Notamus is gonna get his comeuppance tonight. I have on the stove spaghetti sauce--pasta is one of his favorites, the little weirdo--with fake meatballs (soyballs?)(wheatballs?) and artichoke hearts.

Knowing him, he's gonna try to snatch a fakeball. I'm gonna let him. And boy will he be surprised when he realizes that it's not the sort I usually make, with the egg and the breadcrumbs and the veal and the pork and so on. If I'm lucky he'll have a facial expression worth capturing on camera.

*nod nod nod*

As to why I'm eating spaghetti and fakeballs when it's approximately a zillion degrees outside, it's because I can't bestir myself to go to the grocery store. When the low is 89F/almost 32C, the idea of hunting and gathering at the local market loses its glow.

Things are bad here this summer. Summers in the middle of Texas are always dry, but I've not seen a summer this dry in my life. Really and truly: there's not a crop in Central Texas that's survived this long, and most ranchers in the area and north of here are selling off all their stock in order to pay their bills. They can't afford to feed 'em, because nothing is freaking growing.

The upside is that there are fewer mosquitos than I remember there ever being. The downside is that everything in my yard is dead or dying. The upside to *that* is less maintenance later on, especially when you consider that those of us here in Littleton's Hippie Quarter aren't saddled with the demands of homeowners' associations.

Yeah, so: No rain means no grass, no herbs, no grain. No grain means no cattle going to feedlots means hugely high beef prices in about a year and a half, as there will be no mature cattle to slaughter then. No rain and temperatures of over 100F for the foreseeable future also means a dimunition in the number of fleas and ticks and mosquitoes, but also huge grass fires.

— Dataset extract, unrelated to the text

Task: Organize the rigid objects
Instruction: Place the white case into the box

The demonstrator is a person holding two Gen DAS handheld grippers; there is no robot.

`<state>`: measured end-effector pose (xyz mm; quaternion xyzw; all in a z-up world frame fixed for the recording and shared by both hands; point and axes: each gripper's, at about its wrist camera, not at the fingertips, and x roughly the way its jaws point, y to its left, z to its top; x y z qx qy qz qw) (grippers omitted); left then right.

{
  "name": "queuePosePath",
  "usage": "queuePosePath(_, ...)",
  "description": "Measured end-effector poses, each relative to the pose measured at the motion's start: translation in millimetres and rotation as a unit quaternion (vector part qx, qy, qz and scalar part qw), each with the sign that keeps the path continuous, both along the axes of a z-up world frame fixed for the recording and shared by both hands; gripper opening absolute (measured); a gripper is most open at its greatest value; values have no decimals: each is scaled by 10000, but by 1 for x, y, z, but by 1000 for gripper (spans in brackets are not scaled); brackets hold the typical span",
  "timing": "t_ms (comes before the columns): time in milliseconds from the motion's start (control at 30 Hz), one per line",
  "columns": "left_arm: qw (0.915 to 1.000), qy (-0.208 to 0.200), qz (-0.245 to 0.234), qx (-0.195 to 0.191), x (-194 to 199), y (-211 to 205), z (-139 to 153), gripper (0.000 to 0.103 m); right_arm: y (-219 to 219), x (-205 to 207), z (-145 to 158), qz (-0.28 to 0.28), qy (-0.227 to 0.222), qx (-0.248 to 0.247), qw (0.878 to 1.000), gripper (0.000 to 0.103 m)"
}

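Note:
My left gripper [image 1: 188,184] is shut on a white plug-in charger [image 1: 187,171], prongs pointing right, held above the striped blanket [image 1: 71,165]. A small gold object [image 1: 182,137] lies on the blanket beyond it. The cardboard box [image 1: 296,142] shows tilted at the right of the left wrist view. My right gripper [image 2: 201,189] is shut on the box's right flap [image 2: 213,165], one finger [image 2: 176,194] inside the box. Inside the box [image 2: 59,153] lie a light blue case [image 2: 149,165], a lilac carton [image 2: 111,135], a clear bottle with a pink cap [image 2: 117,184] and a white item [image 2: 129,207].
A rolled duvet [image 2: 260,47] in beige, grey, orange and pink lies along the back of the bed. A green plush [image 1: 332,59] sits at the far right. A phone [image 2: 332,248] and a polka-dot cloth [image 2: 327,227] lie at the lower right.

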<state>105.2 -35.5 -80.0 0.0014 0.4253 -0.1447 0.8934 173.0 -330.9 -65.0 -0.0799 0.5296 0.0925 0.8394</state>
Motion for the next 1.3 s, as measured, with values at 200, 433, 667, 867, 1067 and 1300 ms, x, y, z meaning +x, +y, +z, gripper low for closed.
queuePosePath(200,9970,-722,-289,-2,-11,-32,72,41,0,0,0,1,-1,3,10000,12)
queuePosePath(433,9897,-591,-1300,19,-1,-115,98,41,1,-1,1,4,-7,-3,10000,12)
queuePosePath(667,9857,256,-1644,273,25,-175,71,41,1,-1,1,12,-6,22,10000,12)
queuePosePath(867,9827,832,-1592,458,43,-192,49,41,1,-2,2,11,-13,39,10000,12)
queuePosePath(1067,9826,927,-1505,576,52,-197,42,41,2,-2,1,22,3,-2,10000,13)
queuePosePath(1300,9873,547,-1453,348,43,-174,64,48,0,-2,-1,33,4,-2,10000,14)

I am constantly amazed, especially when it comes to summers here and winters in the western part of the state, how people could've settled here in the first place. I mean, where I live isn't so bad: there's water, natural springs and the like--but west of here? Northwest of here? Those first settlers were BAMFs of the first degree. There is one natural lake in Texas. One. The rest are manmade.

I listened to an interview once with a guy who did water management or crop management or was a fire chief or something, out west of Midland. He said (and you'll have to supply the drawl for yourself), "You take a map of Texas, you draw a line down the middle. To the left of that line, it don't rain." Precipitation comes in the form of snow, ice, hail, sleet, and a horrifyingly heavy sort of drench that washes away roadbeds, but it doesn't rain like it does in Columbus or Boston or Seattle.

Every year about this time I begin to get rain-hungry.

And fake-meatball hungry. Time to mind-fuck the cat.